Elkins decided to form a girl’s travel softball team. He approached PAL and after only one season of his running the team, he was asked to run the whole program.
“I refer to this as my full-time hobby,” Elkins said. “If my income was going to affect my family lifestyle, I would have worked longer."
A series of circumstances also sparked Elkins’ decision to become a stay-at-home dad to Danielle, now 12, and Sydney, now 6. He and his wife Anne, a media investment director, knew things had to change when their nanny suffered a heart attack when his eldest was still a tot.
Something had to change.
“My wife has a fantastic job and I said, ‘You know what? We have enough money in the bank, we have enough cash-flow coming in, and I’d much rather be home with the kids,’” Elkins said.
But life took another turn.
In 2009 Elkins was diagnosed with prostate cancer and had his prostate removed that December.
He said the recovery stage has not gone so well, and is starting radiation treatment to eliminate any remaining cancer.
“At the same time there is a fairly strong likelihood that they’re going to have to take out part of my kidney,” Elkins said. “So in the middle of all that, working full-time just wasn’t really fitting into my life.”
Elkins, a Port Washington resident since 1998, points out that he's chosen not to work and wasn’t forced into volunteering. But his efforts have helped grow PAL. Back in 2009, PAL had one team with about 10 girls. Fast forward to 2011.
"This current fall we have a 10-year-old team, a 12-year-old team and a 14-year-old team and we have 47 kids, which is more than double the size of the whole program when I took over,” Elkins said.

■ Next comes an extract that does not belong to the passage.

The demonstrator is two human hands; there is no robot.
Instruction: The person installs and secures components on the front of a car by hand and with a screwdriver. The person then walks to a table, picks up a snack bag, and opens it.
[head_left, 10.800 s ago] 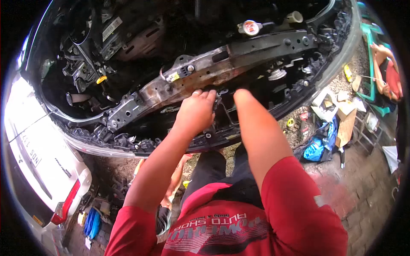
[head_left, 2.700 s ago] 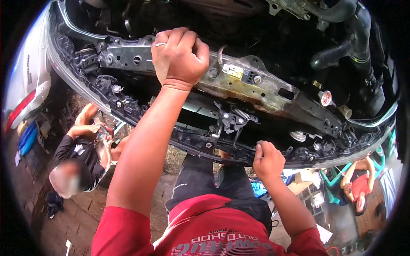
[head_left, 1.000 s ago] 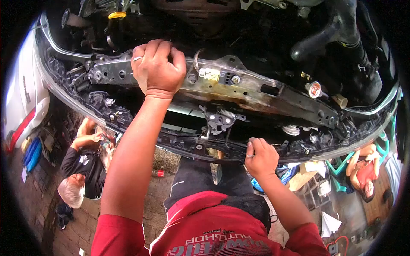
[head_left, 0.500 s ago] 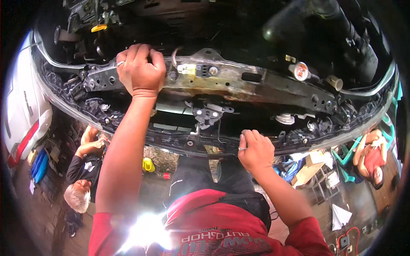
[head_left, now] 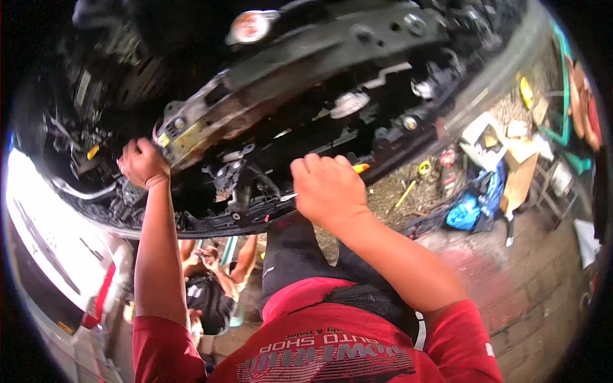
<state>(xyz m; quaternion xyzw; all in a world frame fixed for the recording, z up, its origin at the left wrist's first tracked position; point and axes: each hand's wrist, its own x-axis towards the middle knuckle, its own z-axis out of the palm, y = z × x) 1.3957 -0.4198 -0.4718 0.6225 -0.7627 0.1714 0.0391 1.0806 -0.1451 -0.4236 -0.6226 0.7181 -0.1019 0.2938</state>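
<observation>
My left hand [head_left: 144, 165] is wrapped over the metal crossbar [head_left: 255, 118] at the front of an open engine bay, beside a small yellow connector [head_left: 163, 139]. Closed in a fist, my right hand [head_left: 331, 191] is above the bay's front edge. An orange handle end [head_left: 361, 168] of a screwdriver sticks out on one side of that fist, and a thin metal shaft shows on the other. The hood latch [head_left: 237, 175] with its bracket lies between my two hands, below the crossbar. Motion blurs the bay somewhat.
A round cap with a red and white label [head_left: 250, 27] is at the top. On the ground to the right lie a blue bag [head_left: 465, 210] and cardboard [head_left: 520, 182]. A person in dark clothes [head_left: 211, 297] sits below left, near a white car [head_left: 48, 223].
My view has swung right and tilted, so the crossbar now slants. My right hand has lifted from the front edge, and the screwdriver's orange end now shows. My left hand stays on the crossbar.
</observation>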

Elkins aims to further develop the sports program, which grew from one T-ball team and a boy’s baseball team to expanding the T-ball team, introducing soccer, volleyball, basketball and bringing in professional coaches to further the kid’s skills.
To date 500 kids are enrolled in PAL, though of that number, some are playing more than one sport and in multiple seasons.
“There is a huge level of satisfaction in watching your kids succeed,” Elkins said. “To be able to watch a large group of kids in the community just bond is really, really nice," he added. "That’s the reward.”